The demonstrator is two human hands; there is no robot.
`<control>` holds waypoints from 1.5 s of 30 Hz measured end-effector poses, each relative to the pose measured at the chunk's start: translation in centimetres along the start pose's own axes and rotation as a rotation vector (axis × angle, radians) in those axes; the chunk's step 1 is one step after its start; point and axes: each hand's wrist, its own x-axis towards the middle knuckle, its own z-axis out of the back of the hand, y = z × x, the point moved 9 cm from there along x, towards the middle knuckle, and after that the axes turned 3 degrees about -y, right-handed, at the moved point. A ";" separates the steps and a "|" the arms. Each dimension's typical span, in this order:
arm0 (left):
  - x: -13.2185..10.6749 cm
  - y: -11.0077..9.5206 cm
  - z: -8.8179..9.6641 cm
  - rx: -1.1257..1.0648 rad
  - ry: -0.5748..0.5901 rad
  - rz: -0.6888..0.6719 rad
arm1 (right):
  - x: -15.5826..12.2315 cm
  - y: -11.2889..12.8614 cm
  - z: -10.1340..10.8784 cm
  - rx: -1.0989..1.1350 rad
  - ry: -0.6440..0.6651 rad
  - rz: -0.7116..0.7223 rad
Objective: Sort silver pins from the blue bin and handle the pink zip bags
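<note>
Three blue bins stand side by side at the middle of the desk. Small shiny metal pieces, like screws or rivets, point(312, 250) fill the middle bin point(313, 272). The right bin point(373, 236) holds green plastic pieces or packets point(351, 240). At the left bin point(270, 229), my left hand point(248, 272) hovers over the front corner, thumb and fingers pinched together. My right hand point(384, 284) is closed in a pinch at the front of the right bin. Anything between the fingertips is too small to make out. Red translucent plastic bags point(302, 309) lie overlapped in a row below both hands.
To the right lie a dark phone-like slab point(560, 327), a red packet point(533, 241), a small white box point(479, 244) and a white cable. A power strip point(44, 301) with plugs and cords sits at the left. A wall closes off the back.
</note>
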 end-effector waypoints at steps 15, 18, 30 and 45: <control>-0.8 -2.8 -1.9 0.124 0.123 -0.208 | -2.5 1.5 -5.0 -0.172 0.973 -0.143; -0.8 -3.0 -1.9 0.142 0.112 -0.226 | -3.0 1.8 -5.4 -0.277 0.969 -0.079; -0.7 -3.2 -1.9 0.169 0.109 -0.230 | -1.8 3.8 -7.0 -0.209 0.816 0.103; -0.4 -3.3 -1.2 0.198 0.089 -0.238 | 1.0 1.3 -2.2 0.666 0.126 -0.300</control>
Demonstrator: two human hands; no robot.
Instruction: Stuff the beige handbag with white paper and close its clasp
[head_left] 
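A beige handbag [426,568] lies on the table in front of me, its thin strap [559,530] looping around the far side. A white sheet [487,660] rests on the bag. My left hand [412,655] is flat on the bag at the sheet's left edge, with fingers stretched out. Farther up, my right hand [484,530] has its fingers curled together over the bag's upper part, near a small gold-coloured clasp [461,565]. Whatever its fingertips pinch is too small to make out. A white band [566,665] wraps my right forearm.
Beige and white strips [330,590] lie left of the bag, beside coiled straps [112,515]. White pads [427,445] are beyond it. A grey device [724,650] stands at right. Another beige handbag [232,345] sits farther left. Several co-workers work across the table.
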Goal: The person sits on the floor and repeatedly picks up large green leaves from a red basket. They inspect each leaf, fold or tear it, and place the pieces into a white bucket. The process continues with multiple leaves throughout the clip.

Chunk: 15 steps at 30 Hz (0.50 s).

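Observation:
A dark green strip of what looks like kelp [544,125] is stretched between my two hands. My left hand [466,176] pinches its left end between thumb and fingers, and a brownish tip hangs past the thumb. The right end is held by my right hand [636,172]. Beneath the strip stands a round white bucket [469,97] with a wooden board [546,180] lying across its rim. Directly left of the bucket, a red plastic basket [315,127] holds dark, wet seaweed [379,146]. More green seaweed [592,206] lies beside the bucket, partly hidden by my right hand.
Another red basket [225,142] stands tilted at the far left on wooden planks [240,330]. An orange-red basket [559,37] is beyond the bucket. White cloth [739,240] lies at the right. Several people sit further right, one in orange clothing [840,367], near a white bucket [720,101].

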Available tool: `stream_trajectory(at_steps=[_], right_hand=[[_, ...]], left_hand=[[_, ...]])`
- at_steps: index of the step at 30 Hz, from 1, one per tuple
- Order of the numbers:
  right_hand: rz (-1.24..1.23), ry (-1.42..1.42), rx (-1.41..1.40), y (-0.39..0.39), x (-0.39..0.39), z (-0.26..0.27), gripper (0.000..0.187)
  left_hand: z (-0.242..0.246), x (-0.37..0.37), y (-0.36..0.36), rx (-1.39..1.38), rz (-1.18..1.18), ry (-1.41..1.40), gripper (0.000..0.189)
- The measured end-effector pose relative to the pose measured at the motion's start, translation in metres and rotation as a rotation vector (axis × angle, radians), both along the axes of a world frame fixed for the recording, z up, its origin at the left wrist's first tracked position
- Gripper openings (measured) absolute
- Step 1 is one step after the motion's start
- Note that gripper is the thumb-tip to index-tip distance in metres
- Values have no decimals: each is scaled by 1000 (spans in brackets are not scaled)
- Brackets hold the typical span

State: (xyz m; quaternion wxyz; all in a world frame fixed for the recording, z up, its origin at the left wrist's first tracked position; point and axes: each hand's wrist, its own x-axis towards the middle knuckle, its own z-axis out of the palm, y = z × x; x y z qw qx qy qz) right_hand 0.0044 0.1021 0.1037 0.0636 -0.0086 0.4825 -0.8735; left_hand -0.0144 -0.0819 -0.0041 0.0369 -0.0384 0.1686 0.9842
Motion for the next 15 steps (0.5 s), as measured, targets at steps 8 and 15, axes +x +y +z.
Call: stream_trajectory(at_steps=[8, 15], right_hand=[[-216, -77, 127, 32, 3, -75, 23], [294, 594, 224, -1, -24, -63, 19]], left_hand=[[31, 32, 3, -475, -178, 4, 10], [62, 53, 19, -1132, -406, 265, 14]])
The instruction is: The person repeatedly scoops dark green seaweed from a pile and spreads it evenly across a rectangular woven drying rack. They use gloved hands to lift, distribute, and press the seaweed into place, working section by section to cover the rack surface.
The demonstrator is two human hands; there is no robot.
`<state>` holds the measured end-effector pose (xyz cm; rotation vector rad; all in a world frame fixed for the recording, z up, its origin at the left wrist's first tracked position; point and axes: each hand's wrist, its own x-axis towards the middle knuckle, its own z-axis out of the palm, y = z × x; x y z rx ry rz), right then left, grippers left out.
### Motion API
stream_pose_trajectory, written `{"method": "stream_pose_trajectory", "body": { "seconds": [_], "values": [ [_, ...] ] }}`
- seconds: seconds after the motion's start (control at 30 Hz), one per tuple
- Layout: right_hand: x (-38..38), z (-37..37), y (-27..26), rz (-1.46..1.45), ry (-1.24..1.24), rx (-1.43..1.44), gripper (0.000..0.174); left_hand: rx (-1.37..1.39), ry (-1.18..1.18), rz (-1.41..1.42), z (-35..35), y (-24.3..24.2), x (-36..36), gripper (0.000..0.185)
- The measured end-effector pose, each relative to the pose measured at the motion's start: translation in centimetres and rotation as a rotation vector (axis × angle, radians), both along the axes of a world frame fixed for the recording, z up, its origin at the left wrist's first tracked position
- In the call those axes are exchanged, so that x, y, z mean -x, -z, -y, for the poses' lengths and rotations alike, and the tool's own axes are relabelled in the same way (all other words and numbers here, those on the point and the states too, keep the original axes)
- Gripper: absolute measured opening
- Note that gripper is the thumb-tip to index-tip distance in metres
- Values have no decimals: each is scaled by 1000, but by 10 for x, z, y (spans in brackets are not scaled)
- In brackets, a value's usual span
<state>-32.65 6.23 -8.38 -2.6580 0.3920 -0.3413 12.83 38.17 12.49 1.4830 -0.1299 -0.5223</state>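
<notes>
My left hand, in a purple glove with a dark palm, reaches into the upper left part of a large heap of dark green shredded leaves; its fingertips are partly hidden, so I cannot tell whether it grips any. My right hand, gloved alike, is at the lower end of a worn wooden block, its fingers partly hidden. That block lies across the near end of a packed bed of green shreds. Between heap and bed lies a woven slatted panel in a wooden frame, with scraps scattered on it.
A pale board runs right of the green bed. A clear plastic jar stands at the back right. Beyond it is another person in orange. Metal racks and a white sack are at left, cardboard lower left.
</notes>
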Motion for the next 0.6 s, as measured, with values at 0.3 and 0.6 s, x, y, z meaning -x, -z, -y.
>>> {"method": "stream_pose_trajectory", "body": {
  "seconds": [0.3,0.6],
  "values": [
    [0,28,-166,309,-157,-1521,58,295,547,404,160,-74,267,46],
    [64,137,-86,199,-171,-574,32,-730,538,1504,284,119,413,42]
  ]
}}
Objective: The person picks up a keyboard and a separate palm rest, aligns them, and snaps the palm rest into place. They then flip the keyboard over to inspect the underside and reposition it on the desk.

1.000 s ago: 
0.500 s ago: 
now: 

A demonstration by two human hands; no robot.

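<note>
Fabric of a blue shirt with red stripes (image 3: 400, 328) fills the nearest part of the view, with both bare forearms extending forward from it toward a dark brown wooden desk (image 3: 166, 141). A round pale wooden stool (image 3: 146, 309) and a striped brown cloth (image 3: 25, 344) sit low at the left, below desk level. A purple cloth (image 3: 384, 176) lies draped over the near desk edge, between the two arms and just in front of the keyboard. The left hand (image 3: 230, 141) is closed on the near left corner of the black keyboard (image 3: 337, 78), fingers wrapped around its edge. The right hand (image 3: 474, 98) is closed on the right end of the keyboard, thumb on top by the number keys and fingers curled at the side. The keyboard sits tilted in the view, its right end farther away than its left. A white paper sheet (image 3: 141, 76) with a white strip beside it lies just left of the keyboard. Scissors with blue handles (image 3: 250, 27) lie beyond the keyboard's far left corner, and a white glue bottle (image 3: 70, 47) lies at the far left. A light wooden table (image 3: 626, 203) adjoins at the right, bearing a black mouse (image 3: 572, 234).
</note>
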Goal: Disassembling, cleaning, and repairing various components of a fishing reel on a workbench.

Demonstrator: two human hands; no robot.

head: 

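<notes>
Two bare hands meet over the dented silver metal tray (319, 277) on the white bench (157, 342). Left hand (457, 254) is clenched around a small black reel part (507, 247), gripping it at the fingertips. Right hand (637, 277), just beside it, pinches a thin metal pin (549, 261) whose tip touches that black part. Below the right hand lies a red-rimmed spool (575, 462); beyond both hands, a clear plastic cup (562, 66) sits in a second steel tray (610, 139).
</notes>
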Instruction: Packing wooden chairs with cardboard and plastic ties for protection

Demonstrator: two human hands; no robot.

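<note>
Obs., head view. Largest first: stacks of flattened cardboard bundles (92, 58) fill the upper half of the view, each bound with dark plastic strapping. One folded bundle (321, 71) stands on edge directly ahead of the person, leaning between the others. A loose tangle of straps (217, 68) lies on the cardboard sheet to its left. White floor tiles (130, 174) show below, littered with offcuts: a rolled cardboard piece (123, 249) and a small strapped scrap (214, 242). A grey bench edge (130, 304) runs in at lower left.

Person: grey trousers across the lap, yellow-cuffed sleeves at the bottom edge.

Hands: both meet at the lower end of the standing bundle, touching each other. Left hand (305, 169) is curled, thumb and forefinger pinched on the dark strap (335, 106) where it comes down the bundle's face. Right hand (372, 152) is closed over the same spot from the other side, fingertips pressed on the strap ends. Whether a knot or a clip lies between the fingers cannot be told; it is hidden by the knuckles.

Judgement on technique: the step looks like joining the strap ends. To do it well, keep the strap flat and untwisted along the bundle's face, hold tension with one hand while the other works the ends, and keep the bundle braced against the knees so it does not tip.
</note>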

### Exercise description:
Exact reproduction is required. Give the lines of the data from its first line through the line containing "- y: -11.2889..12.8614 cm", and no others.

### Expected output:
The demonstrator is two human hands; there is no robot.
`<control>` holds waypoints from 1.5 s of 30 Hz measured end-effector poses, each relative to the pose measured at the chunk's start: translation in centimetres along the start pose's own axes and rotation as a rotation vector (axis × angle, radians) in those axes; the chunk's step 1 is one step after its start; point and axes: each hand's wrist, its own x-axis towards the middle knuckle, its own z-axis out of the back of the hand, y = z × x, the point moved 9 cm from there along x, towards the middle knuckle, and after that the axes turned 3 degrees about -y, right-handed, at the moved point. A ";" separates the steps and a "|" the arms. Each dimension's typical span, in this order:
arm0 (left):
  - x: -13.2185..10.6749 cm
  - y: -11.0077..9.5206 cm
  - z: -8.8179..9.6641 cm
  - rx: -1.1257..1.0648 rad
  - ry: -0.5748..0.5901 rad
  - rz: -0.6888..0.6719 rad
arm1 (right):
  - x: -15.5826..12.2315 cm
  - y: -11.2889..12.8614 cm

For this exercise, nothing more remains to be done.